== Segment start ==

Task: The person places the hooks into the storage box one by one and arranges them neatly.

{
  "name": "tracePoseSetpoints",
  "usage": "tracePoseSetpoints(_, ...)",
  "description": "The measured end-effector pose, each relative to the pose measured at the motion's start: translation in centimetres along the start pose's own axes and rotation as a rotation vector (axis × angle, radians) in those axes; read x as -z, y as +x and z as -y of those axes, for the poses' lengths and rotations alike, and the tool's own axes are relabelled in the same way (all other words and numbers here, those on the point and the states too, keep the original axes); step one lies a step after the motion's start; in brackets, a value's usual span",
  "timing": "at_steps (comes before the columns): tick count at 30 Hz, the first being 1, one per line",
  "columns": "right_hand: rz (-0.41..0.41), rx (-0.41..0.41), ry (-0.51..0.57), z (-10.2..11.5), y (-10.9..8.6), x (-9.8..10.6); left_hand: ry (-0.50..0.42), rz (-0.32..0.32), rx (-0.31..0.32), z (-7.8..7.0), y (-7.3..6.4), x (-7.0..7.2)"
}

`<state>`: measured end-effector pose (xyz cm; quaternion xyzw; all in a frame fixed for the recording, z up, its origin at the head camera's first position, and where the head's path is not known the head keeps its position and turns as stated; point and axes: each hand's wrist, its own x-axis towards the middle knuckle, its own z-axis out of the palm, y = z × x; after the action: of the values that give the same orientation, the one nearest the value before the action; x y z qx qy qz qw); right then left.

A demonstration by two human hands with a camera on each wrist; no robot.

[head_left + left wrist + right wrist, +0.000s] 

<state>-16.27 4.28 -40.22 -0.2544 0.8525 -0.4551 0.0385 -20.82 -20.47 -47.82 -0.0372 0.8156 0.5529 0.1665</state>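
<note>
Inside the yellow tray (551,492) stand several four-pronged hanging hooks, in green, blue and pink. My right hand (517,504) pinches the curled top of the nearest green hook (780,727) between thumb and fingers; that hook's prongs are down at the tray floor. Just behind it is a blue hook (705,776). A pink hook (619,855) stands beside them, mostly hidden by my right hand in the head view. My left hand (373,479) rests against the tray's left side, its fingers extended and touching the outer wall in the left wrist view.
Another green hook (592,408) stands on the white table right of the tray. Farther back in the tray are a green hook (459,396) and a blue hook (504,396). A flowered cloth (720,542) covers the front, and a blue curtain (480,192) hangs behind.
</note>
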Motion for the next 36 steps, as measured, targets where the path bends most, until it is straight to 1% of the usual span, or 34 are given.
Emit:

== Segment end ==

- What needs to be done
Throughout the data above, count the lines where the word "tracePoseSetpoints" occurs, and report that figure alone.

- Output
2